Nothing in the listing should differ in your copy; retype it all exactly.

——————

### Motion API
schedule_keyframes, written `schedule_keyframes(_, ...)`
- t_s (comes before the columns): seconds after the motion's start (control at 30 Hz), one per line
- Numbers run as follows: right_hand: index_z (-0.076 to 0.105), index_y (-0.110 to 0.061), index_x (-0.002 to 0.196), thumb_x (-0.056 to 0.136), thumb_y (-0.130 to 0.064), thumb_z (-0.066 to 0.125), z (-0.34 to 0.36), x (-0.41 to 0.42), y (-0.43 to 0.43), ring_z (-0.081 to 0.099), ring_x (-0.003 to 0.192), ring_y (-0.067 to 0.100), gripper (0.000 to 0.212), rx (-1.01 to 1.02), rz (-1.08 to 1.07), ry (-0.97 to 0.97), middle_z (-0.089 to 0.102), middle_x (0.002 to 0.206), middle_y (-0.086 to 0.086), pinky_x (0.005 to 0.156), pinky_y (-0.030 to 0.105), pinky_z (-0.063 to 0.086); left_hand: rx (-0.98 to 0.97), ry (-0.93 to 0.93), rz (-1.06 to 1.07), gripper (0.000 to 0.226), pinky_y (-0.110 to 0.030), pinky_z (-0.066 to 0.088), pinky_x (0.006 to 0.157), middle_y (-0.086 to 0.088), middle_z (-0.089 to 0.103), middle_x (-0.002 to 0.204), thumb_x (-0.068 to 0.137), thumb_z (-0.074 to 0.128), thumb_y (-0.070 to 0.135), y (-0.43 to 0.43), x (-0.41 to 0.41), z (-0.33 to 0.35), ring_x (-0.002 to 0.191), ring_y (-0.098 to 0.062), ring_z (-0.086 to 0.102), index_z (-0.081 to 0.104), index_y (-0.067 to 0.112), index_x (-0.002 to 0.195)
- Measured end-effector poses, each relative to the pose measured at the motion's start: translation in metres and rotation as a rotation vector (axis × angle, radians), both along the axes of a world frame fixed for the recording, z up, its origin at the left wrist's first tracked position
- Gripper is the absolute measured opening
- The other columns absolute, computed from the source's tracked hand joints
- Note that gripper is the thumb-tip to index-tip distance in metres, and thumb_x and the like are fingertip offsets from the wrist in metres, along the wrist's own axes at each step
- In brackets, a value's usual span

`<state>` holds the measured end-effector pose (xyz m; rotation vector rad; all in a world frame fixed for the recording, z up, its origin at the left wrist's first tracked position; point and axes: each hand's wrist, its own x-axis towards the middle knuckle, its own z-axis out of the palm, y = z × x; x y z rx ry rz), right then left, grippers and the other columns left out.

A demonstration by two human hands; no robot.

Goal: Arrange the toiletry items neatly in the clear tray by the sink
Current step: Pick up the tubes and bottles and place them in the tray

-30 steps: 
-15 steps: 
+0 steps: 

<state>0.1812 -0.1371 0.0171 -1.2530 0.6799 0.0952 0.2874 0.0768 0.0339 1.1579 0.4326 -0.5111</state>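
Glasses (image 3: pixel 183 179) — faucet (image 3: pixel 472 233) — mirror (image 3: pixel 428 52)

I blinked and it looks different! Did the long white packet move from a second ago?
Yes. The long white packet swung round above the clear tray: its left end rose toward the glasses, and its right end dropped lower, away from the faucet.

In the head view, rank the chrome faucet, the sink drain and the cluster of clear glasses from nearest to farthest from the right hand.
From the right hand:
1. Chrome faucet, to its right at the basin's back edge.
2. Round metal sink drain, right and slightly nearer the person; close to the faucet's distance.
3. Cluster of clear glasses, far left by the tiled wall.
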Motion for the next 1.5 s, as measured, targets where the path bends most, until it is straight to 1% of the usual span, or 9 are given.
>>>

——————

#### THE ANSWER:
### Motion API
schedule_keyframes, written `schedule_keyframes(_, ...)`
- t_s (comes before the columns): seconds after the motion's start (control at 30 Hz), one per line
- Numbers run as follows: right_hand: index_z (-0.076 to 0.105), index_y (-0.110 to 0.061), index_x (-0.002 to 0.196), thumb_x (-0.056 to 0.136), thumb_y (-0.130 to 0.064), thumb_z (-0.066 to 0.125), z (-0.34 to 0.36), x (-0.41 to 0.42), y (-0.43 to 0.43), ring_z (-0.081 to 0.099), ring_x (-0.003 to 0.192), ring_y (-0.067 to 0.100), gripper (0.000 to 0.212), rx (-1.01 to 1.02), rz (-1.08 to 1.07), ry (-0.97 to 0.97), middle_z (-0.089 to 0.102), middle_x (0.002 to 0.206), middle_y (-0.086 to 0.086), pinky_x (0.005 to 0.156), pinky_y (-0.030 to 0.105), pinky_z (-0.063 to 0.086); left_hand: rx (-0.98 to 0.97), ry (-0.93 to 0.93), rz (-1.06 to 1.07), gripper (0.000 to 0.226), pinky_y (-0.110 to 0.030), pinky_z (-0.066 to 0.088), pinky_x (0.006 to 0.157), middle_y (-0.086 to 0.088), middle_z (-0.089 to 0.103), middle_x (-0.002 to 0.204), thumb_x (-0.068 to 0.137), thumb_z (-0.074 to 0.128), thumb_y (-0.070 to 0.135), y (-0.43 to 0.43), x (-0.41 to 0.41), z (-0.33 to 0.35), ring_x (-0.002 to 0.191), ring_y (-0.098 to 0.062), ring_z (-0.086 to 0.102), index_z (-0.081 to 0.104), index_y (-0.067 to 0.112), index_x (-0.002 to 0.195)
- Measured end-effector poses, each relative to the pose measured at the motion's start: translation in metres and rotation as a rotation vector (axis × angle, radians), both along the axes of a world frame fixed for the recording, z up, its origin at the left wrist's first tracked position
- Gripper is the absolute measured opening
- The other columns absolute, computed from the source's tracked hand joints
- Note that gripper is the thumb-tip to index-tip distance in metres, and thumb_x and the like are fingertip offsets from the wrist in metres, along the wrist's own axes at each step
- In brackets, a value's usual span

`<state>` holds the measured end-effector pose (xyz m; rotation vector rad; all in a world frame fixed for the recording, z up, its origin at the left wrist's first tracked position; point and axes: each hand's wrist, its own x-axis towards the middle knuckle, its own z-axis out of the palm, y = z × x; x y z rx ry rz), right then left, grippers and the other columns left out.

A demonstration by two human hands; no robot.

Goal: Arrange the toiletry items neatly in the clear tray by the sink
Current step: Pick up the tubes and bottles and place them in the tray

-30 steps: 
-15 steps: 
+0 steps: 

<state>0.1812 -0.1371 0.0171 -1.2530 0.6799 0.0952 0.2874 0.0768 0.0339 1.1579 0.4326 -0.5111</state>
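Glasses (image 3: pixel 183 179) — faucet (image 3: pixel 472 233) — mirror (image 3: pixel 428 52)

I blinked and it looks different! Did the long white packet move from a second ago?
Yes. The long white packet swung round above the clear tray: its left end rose toward the glasses, and its right end dropped lower, away from the faucet.

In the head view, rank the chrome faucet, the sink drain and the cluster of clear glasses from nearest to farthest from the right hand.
From the right hand:
1. Chrome faucet, to its right at the basin's back edge.
2. Round metal sink drain, right and slightly nearer the person; close to the faucet's distance.
3. Cluster of clear glasses, far left by the tiled wall.
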Motion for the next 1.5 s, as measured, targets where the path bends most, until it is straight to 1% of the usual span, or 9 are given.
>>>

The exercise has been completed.